- _WHAT YOU NEED TO DO_
In the data below, find every line that has the string "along", and copy it.

GIVEN DATA Block Start

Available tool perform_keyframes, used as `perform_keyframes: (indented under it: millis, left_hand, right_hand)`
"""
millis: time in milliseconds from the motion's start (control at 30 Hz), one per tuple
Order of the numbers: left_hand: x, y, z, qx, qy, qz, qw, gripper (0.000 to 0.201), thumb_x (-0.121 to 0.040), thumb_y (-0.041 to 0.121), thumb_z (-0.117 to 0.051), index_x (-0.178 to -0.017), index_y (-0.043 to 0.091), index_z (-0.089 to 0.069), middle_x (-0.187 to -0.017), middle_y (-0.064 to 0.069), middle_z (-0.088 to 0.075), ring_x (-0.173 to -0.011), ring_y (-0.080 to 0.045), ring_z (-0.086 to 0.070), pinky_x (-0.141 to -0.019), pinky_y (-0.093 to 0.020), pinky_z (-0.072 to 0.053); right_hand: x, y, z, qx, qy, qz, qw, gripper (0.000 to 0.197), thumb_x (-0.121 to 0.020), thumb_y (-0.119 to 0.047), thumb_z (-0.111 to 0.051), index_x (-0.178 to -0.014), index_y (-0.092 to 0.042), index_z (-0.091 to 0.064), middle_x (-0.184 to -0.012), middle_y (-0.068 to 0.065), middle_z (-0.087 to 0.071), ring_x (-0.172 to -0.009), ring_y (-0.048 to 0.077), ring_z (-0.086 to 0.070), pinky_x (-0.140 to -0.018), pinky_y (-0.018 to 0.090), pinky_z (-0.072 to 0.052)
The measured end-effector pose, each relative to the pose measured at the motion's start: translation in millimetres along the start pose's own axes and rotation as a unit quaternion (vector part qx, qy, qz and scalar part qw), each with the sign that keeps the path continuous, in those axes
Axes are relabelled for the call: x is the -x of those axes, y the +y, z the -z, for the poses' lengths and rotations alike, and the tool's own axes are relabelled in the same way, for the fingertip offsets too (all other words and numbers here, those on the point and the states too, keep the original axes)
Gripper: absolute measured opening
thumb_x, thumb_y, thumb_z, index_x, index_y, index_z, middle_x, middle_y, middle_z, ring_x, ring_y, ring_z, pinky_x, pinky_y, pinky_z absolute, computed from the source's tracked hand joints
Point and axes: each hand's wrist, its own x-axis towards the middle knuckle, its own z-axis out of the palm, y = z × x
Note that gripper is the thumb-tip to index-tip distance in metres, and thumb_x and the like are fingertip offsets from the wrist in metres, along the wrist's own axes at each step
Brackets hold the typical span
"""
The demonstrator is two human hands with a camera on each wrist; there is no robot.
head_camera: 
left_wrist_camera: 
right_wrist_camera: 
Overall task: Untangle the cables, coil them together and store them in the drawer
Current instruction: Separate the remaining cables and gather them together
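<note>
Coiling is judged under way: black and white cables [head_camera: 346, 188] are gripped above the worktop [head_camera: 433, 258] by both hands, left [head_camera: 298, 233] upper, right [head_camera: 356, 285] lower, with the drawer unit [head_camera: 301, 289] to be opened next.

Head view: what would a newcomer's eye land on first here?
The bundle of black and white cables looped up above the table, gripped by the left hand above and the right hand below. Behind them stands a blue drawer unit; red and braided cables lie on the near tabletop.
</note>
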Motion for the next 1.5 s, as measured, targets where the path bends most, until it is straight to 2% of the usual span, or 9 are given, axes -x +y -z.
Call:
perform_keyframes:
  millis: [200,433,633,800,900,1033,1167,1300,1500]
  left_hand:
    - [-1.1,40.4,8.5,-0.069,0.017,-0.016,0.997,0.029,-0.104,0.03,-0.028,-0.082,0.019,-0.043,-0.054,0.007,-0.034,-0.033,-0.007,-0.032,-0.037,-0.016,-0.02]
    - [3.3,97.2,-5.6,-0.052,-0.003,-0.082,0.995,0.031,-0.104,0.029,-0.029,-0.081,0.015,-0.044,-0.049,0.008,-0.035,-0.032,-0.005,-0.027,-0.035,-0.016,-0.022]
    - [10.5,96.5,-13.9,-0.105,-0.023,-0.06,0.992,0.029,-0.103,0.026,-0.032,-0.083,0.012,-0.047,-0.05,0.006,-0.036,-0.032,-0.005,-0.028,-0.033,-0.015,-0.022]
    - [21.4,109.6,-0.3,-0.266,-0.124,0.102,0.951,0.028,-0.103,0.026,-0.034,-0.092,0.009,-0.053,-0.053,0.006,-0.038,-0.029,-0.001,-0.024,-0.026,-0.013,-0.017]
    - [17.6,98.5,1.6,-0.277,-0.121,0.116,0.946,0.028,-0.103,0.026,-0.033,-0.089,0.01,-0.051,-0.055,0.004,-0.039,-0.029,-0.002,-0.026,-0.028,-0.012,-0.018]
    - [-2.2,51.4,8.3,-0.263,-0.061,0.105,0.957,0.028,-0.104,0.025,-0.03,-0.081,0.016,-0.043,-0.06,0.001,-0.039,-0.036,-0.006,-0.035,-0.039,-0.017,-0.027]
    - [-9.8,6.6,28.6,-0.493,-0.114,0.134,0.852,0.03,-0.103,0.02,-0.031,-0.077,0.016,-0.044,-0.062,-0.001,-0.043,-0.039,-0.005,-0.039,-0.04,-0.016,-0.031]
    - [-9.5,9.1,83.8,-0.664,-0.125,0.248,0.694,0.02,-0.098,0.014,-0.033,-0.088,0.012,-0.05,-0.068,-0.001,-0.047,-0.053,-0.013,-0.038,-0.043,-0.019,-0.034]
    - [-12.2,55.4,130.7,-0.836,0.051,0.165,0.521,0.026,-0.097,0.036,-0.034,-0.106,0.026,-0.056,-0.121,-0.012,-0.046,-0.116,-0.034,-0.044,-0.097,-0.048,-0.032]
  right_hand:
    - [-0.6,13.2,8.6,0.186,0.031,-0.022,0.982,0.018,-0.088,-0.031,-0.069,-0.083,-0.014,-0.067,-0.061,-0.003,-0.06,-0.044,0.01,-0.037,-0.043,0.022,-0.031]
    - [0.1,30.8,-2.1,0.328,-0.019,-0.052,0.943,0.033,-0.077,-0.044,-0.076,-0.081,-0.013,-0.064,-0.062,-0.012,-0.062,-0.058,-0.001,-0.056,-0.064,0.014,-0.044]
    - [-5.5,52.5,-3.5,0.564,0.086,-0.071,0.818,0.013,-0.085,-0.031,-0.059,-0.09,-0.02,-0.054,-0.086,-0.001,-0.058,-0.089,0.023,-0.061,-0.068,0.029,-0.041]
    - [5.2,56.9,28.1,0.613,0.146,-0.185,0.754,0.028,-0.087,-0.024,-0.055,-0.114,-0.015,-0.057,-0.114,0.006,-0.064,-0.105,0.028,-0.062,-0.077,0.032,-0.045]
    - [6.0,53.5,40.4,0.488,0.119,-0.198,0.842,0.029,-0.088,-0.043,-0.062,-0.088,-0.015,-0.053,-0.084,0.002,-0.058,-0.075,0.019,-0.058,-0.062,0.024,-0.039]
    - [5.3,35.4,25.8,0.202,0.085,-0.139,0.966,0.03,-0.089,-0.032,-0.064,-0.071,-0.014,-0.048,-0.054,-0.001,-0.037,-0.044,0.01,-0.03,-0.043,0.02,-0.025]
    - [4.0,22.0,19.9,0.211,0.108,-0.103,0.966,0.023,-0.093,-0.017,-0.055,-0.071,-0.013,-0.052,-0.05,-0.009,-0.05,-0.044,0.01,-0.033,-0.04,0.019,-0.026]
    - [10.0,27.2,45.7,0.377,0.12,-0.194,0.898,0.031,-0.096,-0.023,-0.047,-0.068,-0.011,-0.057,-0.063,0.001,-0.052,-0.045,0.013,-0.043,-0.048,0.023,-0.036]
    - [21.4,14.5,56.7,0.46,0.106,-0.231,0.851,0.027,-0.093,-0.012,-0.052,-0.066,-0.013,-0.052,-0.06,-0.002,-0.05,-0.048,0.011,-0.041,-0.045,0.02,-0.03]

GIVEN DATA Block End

- _ANSWER SECTION_
The measured end-effector pose, each relative to the pose measured at the motion's start: translation in millimetres along the start pose's own axes and rotation as a unit quaternion (vector part qx, qy, qz and scalar part qw), each with the sign that keeps the path continuous, in those axes
Note that gripper is the thumb-tip to index-tip distance in metres, and thumb_x and the like are fingertip offsets from the wrist in metres, along the wrist's own axes at each step

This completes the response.